> [Problem to solve]: Beginning at the first line of the data, print each line exactly, stopping after the line that contains "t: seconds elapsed".
===== Material for this exercise =====
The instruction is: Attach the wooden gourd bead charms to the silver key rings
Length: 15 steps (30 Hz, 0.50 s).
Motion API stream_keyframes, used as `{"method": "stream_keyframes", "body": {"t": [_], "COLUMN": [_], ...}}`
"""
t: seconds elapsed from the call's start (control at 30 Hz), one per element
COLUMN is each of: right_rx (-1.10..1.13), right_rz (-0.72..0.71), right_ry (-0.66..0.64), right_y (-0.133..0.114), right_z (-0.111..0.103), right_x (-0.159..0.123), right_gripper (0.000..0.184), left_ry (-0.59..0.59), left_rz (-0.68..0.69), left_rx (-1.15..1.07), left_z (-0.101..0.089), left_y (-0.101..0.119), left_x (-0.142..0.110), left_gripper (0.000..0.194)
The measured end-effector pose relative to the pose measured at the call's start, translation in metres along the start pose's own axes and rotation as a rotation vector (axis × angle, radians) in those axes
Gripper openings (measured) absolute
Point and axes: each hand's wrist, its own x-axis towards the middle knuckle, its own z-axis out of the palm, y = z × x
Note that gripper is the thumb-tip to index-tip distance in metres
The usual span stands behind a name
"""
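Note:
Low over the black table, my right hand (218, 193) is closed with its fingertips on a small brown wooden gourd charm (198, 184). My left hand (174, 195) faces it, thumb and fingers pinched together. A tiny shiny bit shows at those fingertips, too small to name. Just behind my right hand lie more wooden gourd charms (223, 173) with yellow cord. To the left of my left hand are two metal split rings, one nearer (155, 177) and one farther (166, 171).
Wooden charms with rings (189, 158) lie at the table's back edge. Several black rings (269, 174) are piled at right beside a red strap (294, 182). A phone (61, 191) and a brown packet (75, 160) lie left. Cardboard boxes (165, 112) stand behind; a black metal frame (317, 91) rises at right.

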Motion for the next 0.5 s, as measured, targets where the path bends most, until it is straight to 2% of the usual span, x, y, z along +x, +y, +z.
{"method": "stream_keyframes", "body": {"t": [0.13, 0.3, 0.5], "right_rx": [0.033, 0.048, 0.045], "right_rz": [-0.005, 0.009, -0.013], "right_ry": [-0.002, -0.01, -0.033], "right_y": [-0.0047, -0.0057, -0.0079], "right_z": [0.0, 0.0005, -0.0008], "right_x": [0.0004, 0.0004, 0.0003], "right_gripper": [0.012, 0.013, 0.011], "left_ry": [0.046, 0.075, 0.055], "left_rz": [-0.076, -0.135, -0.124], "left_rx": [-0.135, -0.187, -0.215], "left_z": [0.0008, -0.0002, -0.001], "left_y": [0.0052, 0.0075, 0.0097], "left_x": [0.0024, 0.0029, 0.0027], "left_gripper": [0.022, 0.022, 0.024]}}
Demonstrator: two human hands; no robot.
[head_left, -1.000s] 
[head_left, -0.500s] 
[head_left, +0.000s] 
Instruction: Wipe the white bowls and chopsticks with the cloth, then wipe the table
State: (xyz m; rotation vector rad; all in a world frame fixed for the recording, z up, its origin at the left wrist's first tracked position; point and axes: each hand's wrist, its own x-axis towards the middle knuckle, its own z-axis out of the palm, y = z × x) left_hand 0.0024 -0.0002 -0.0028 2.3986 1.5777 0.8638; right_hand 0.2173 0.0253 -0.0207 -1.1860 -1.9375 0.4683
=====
> [Solution for this problem]:
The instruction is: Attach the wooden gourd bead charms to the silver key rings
Length: 15 steps (30 Hz, 0.50 s).
Motion API stream_keyframes, used as `{"method": "stream_keyframes", "body": {"t": [_], "COLUMN": [_], ...}}`
"""
t: seconds elapsed from the call's start (control at 30 Hz), one per element

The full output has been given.